The U.S. knew that the Afghan military could not function on its own but took steps to make it look like it could to the outside world, Sopko said. "The quest to withdraw from Afghanistan dominated the United States’ military strategy, but the U.S. wanted to ensure the ANDSF [Afghan National Defense and Security Forces] had the appearance of success," the report concludes. "In essence, the U.S. created a false reality with the ANDSF."

Read the full SIGAR report here, as well as writeups at Politico and Roll Call.

Opinion of the Day: The Deficit as a Cudgel

The Senate appears set to send a $40 billion Ukraine aid bill to President Joe Biden’s desk this week.

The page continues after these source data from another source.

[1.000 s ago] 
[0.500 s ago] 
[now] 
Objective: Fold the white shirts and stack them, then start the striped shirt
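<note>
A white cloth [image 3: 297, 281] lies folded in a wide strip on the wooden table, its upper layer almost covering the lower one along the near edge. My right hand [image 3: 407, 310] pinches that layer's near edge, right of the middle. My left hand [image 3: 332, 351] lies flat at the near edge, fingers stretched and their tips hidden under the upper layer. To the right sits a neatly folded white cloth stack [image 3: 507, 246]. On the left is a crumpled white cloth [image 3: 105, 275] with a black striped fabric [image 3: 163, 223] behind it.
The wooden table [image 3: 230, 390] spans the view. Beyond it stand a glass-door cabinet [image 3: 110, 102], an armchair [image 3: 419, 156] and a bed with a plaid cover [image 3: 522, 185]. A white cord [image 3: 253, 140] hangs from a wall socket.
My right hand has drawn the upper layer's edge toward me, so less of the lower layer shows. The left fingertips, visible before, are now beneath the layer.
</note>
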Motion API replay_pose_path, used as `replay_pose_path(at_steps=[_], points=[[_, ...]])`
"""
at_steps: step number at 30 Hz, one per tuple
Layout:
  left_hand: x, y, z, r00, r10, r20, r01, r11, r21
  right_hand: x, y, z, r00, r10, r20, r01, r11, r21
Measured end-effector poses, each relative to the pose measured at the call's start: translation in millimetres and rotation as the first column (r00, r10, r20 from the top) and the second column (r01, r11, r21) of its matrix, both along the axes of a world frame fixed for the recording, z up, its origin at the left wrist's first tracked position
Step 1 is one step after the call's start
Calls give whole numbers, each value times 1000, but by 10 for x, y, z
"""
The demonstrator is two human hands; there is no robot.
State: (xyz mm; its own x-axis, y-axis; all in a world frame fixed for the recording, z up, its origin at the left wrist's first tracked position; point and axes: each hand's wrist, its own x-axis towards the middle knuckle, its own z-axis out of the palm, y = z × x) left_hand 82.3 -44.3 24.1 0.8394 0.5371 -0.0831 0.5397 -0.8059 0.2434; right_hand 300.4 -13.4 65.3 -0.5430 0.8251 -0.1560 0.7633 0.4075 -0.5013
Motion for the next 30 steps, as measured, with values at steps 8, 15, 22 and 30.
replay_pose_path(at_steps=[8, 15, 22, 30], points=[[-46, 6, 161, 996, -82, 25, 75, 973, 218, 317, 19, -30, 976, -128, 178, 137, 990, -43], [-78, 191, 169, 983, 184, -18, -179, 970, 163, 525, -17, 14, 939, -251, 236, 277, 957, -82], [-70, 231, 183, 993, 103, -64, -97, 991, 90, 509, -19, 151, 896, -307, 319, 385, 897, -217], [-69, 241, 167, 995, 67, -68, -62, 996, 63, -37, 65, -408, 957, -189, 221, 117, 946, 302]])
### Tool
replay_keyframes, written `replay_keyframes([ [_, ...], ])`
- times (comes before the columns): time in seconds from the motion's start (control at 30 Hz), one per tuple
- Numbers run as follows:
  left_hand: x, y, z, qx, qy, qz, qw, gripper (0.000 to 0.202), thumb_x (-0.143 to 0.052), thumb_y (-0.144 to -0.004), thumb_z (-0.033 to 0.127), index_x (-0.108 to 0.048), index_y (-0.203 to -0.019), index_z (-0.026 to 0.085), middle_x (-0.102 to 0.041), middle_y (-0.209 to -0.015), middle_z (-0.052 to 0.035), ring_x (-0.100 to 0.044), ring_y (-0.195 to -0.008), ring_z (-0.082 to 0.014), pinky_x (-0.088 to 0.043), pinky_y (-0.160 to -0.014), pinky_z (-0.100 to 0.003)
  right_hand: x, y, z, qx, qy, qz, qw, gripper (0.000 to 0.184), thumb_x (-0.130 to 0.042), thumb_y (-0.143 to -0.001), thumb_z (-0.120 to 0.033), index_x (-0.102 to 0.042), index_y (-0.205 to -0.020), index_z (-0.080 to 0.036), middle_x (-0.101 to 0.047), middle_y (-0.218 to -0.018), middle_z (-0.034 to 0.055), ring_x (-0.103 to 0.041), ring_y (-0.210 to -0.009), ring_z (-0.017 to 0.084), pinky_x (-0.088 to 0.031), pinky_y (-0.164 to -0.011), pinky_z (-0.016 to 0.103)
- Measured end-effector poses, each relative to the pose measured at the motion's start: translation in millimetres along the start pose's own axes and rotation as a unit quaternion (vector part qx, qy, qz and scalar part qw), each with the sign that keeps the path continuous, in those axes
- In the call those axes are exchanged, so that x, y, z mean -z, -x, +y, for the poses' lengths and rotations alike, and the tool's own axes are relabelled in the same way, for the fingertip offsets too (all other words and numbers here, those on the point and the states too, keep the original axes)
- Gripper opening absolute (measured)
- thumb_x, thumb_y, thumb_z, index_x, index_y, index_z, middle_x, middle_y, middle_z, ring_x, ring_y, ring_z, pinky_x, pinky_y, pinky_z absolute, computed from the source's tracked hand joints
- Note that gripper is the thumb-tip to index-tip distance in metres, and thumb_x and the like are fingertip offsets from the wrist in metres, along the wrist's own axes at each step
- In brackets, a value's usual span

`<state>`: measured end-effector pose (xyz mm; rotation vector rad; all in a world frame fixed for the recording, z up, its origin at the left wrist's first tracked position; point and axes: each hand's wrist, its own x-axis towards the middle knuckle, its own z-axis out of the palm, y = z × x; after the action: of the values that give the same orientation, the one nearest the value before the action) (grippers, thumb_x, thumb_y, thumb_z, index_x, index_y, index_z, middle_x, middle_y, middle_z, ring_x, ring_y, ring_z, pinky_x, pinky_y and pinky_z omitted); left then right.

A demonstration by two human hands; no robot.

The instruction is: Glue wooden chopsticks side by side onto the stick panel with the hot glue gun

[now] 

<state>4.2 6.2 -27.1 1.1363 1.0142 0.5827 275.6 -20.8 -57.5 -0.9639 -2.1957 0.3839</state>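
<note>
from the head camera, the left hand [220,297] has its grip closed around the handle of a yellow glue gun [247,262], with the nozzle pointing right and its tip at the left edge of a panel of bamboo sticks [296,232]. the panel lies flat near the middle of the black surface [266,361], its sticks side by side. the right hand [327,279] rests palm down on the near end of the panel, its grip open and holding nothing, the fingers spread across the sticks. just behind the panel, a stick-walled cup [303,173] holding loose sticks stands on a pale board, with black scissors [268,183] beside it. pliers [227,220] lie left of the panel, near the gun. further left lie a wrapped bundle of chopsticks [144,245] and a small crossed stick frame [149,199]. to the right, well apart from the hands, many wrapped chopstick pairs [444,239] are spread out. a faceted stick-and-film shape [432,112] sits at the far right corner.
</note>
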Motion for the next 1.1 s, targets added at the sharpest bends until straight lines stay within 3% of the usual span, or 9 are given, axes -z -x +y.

Tax Policy Center Senior Fellow Howard Gleckman writes that the package raises a question: "Why is Congress prepared to spend billions of dollars for new aid to Ukraine without requiring offsetting tax increases or spending cuts at the same time lawmakers are demanding that more COVID-19-related therapeutics and testing be fully paid for?"

The answer, according to Gleckman, isn’t about the deficit, since the Ukraine aid package is about four times as large as the Covid funding bill Republicans insisted be fully offset. With a few notable Republican exceptions, the Ukraine spending has broad bipartisan support. "If you are worried about the budget deficit," Gleckman asks, "why fret about a $10 billion bill and ignore $40 billion in new spending?"

Trying to pay for the Ukraine aid by finding offsetting savings or tax increases would likely stall a bill that the Biden administration and others say is urgently needed, Gleckman says: "The merits of Ukraine funding would be long forgotten while lawmakers squabbled over how to pay for it. Odds are, they’d still be arguing well after Vladimir Putin’s victory parade."

So while the Ukraine aid is likely to be approved as soon as Thursday, the Covid bill — which the administration also says is urgently needed to avoid losing ground, and potentially losing lives, in the fight against the virus — remains mired in uncertainty.

The difference between the two aid bills highlights the reality of deficit politics, Gleckman argues:

"The real story, of course, is that the vast majority of politicians in either party do not care about the deficit. When they demand that new spending be paid for, they really are saying they don’t want to spend the money at all. That was the message Sen. Joe Manchin (D-WV) sent to his fellow Democrats when he blocked Biden’s Build Back Better social spending and climate bill last year. And it appears to be the message Republicans are sending with the pandemic funding.

"Lawmakers may appear to be fiscal hypocrites. But, really, their disinterest in the deficit is remarkably consistent. They just are using their alleged deficit concerns as a cudgel to kill bills they don’t like."